Огоньки мигали среди толпы глазами стоглавого чудища.
– Боже, Спасителю наш, – воззвал папа и перекрестился, – Иже пророком Твоим Нафаном покаявшемуся Давиду о своих согрешениих оставление даровавый, и Манассиину в покаяние молитву приемый, Сам и рабов своих… Назовите ваши имена!
Толпа заскворчала именами.
– Лука, – выпалил Лука, сливая голос с общим гулом.
Он не мог ничего припомнить про покаяние некоего Манассии, с которым сравнивала его молитва, но сейчас это древнее имя звучало как название волшебного лекарства, целительной мази.
– Непослушанием, самонравием, самочинием… – отчётливо, точно приказ, зачитывал отец перечень согрешений, – памятозлобием, осуждением, оклеветанием, лихоимством, любострастными и блудными делами по естеству и через естество…
«Вот оно!» – и из сердца Луки рванулся беззвучный вопль, как камень из пращи: «Прости меня, Господи!» – и сразу стало легче дышать.
Лука знал, что общая исповедь считается чем-то вынужденным и добавочным к исповеди личной, но почему-то в тот вечер перед Крещением, в темени и толпе, ощутил светлейшую радость.
Хоть бы и так, изредка попадать хоть на такое исповедание.
И пускай это было неправильно и еретично, он всё же попробовал договориться с грехом и установить свои правила: срыв раз в неделю, а чаще нельзя, и стараться не слушать и не читать чужое.
Всего через несколько дней он услышал, как их кошка с шорохом гоняет что-то по коридору.
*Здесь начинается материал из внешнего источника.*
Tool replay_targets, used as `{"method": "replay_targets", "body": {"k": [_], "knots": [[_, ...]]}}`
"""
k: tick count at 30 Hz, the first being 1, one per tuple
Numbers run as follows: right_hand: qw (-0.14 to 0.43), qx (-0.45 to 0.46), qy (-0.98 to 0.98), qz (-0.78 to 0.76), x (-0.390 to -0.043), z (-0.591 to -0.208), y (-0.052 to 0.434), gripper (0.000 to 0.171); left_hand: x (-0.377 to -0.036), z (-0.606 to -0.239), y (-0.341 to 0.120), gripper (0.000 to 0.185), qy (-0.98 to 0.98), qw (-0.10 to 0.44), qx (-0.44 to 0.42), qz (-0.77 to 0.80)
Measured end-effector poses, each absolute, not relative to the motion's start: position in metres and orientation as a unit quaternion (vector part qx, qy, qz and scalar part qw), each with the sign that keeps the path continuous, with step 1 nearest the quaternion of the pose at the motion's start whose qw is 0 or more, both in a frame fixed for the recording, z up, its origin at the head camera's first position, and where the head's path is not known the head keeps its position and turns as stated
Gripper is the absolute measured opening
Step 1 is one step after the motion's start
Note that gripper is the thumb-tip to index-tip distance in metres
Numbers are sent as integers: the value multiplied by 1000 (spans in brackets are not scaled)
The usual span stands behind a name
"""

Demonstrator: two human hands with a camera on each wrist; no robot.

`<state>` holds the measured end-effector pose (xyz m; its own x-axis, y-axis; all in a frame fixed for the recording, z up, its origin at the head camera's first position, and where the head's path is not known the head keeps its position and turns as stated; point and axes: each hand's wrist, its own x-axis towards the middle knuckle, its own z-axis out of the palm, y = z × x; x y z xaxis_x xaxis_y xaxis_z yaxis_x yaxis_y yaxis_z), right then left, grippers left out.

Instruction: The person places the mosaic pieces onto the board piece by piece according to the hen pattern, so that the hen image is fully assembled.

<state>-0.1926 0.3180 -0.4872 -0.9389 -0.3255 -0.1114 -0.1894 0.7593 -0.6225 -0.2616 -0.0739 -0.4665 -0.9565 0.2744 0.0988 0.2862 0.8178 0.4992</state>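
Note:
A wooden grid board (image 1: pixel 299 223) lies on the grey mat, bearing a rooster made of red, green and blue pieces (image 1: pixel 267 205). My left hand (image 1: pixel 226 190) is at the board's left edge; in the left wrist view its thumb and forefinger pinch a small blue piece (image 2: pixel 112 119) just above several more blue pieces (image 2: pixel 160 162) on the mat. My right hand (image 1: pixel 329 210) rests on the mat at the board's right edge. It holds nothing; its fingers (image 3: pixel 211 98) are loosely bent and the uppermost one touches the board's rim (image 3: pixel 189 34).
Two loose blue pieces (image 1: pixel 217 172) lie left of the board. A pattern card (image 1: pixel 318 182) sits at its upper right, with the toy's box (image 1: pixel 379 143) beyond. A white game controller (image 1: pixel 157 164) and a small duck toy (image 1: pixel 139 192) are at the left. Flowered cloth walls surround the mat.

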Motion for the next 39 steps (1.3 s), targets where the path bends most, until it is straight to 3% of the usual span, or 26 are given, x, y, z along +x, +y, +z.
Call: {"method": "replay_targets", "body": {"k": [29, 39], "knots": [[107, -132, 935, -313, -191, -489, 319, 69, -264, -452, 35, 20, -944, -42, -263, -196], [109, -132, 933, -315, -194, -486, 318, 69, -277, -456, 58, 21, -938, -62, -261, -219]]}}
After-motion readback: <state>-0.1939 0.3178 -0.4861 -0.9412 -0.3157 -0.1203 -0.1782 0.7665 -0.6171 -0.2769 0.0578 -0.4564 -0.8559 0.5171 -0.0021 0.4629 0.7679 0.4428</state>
Он настиг её, отобрал добычу и понял, что держит надорванную исповедь. Это была очень белая, дорогая, приятная на ощупь, нежно пахнущая бумага. Летучие синечернильные строчки просвечивали сквозь неё, как жилки через белоснежную кожу. У Луки задрожали руки, ему захотелось скорее развернуть эту бумагу, спрятаться с ней, вчитываться и вдыхать… Он ощутил влюблённое, одновременно бесплотное и порочное влечение к незнакомке. Кошка подпрыгнула, пытаясь лапой выбить у него игрушечную добычу. Лука быстро прошёл на кухню, откуда тянуло гарью, – Чича бежала следом, полагая, что это игра. Мама возилась со сковородой, бумагами и огнём, который раздувал залетавший в форточку ветер.